Ao longo do livro do Santuário, exploro a metáfora do espelho que enclausura a mente moderna, e, na página 67, refiro: “Quando estes espelhos que nos encarceram racham, podemos acolher a possibilidade de sermos múltiplas inteligências — abarcando a diversidade racional, emocional, sensorial, somática, espiritual e relacional. Temos de cuidar, pois todos fomos aculturados, ensinados e educados a achar que a capacidade intelectual de reflexão está acima de todas as outras formas de aprendizagem, significado e entendimento.” E é uma prática este movimento de rachar reflexos binários em humildade, de partir as ilusões narcísicas de que tudo é sobre nós, como nos tem sido sussurrado pelas correntes perigosas de “desenvolvimento pessoal”; assim como a necessidade de conter e domesticar tudo aos nossos significados e conclusões próprios – um acto também necessário, apenas contesto a sua centralidade como último ou único objectivo. 

Como refiro na página 93 e 94: “Sair da sala de espelhos leva a uma inevitável e dolorosa desconstrução da identidade, pois temos muito medo de não saber quem somos, principalmente numa sociedade baseada no culto do indivíduo. Recordamos o mito grego de Narciso, que se apaixonou pelo seu próprio reflexo na Água, rejeitando o amor da ninfa Echo. Este mito tece a fatalidade de nos fecharmos no nosso próprio reflexo. Freud usou-o para denotar um grau excessivo de auto-estima ou auto-envolvimento, uma forma de imaturidade emocional. Mas, como Sophie Strand recorda neste mito grego de Narciso, apesar de cativo do seu reflexo, ele ainda o faz na Água, num território e ecossistema vivos. Desde aí as coisas pioraram bastante, pois enclausuramo-nos cada vez mais. A questão é que, enquanto nos fechamos na sala de espelhos, negamos a pluralidade e ecologia de saberes, exilando a diversidade de conhecimentos e violentando a imaginação. Negamos a profunda sabedoria “inter-trans-disciplinar,” colectiva e orgânica. Este narcisismo cultural, recriado num ambiente asséptico e tecnológico corrói a humildade, catastroficamente negando o relacional e o parentesco.”

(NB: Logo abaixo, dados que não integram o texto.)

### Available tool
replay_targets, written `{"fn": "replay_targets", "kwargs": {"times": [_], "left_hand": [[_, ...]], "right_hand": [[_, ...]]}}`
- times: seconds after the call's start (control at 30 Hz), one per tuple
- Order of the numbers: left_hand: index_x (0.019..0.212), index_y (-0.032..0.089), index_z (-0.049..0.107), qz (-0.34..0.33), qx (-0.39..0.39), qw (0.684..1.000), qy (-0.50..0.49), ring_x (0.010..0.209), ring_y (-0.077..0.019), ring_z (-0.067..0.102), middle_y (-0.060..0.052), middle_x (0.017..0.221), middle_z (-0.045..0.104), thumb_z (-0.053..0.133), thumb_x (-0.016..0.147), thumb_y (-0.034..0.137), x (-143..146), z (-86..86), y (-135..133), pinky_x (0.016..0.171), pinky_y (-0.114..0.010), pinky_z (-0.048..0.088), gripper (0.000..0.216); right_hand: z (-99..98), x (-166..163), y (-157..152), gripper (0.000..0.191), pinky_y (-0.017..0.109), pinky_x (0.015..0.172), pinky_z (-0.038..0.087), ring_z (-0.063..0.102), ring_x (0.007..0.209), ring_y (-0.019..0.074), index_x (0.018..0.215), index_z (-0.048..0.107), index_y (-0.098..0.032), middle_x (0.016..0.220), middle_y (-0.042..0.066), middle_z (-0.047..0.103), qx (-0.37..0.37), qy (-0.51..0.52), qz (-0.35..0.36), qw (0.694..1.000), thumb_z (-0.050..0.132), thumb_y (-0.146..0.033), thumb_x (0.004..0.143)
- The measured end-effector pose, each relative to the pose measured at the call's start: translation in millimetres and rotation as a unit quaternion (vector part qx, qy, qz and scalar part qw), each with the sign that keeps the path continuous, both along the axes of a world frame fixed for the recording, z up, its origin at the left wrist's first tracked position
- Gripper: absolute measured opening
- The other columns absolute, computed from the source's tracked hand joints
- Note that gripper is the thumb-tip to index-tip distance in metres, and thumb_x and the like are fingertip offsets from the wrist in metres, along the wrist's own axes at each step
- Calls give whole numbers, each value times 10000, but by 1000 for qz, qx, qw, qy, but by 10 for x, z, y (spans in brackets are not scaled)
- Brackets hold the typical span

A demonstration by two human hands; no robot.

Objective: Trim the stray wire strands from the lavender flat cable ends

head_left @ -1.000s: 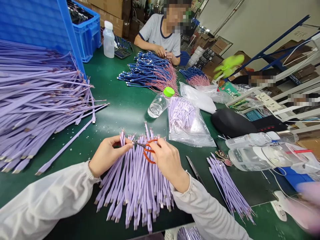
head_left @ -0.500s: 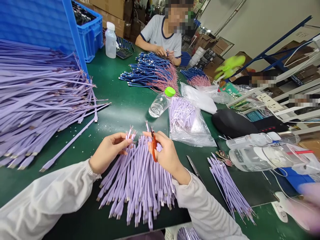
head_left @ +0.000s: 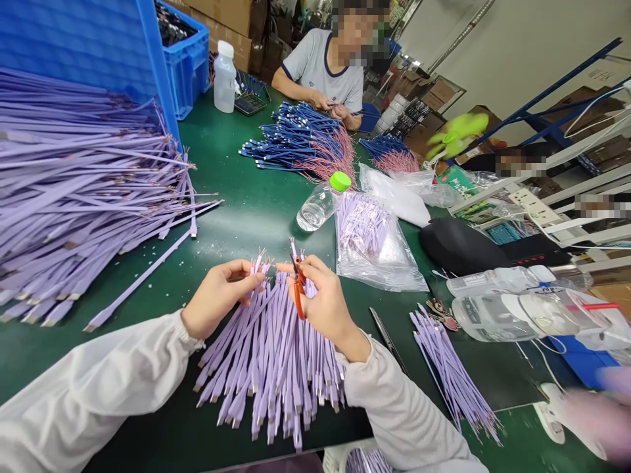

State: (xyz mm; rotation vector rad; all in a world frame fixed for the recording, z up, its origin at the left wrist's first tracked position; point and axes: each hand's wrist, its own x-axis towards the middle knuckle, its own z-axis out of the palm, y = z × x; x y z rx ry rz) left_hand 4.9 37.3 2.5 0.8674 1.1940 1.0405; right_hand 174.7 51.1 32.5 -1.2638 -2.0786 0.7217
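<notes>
My left hand (head_left: 223,290) pinches a few lilac flat cables near their stripped wire ends, at the upper left of a fanned pile of cables (head_left: 276,341). The pile lies in front of me with its metal plugs towards me. Orange-handled scissors (head_left: 298,299) are in my right hand (head_left: 323,299), over the pile's upper right part. Their blades point up, beside a cable end (head_left: 294,246) with bare wires sticking out. How far the blades are spread is hard to make out.
A large heap of lilac cables (head_left: 83,197) fills the left side beside a blue crate (head_left: 186,69). A bottle with a green cap (head_left: 315,207) and a plastic bag of cables (head_left: 374,236) lie ahead. Right are tweezers (head_left: 387,338) and a small cable bundle (head_left: 453,374). Opposite, a co-worker (head_left: 323,72) handles blue cables.
The scissors have turned slightly and shifted a little left in my right hand. My left hand keeps its pinch on the cables. The whole view has shifted slightly.
</notes>
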Motion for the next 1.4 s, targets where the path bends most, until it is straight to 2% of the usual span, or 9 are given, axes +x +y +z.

Exactamente como desdobro na página 100: “Um dos desafios de partir os espelhos desta sala são as crenças binárias, hierárquicas e absolutistas, como temos vindo lentamente a assumir, ou como esta câmara de eco nos fecha em verdades monolíticas. O redutor pensamento binário faz-nos ignorar a delicada e subtil energia selvagem e paradoxal, sendo tão certa como errada. O absolutismo, por sua vez, exige uma (nunca duas, sempre apenas uma) resposta final absoluta, tendo muita dificuldade em trabalhar com a impermanência, a ambiguidade ou os paradoxos. Depois ainda temos o insidioso pensamento hierárquico presente em muitos modelos e métodos, como a ideia da escada da consciência, em que à medida que maturamos, subimos e evoluímos. Desta lógica linear conclui-se naturalmente que há consciências mais e menos evoluídas, quer dizer que se estiver num estado específico de maturação da individuação, sou mais evoluído que o outro e posso olhá-lo cima, seja planta, animal, cultura ou pessoa.”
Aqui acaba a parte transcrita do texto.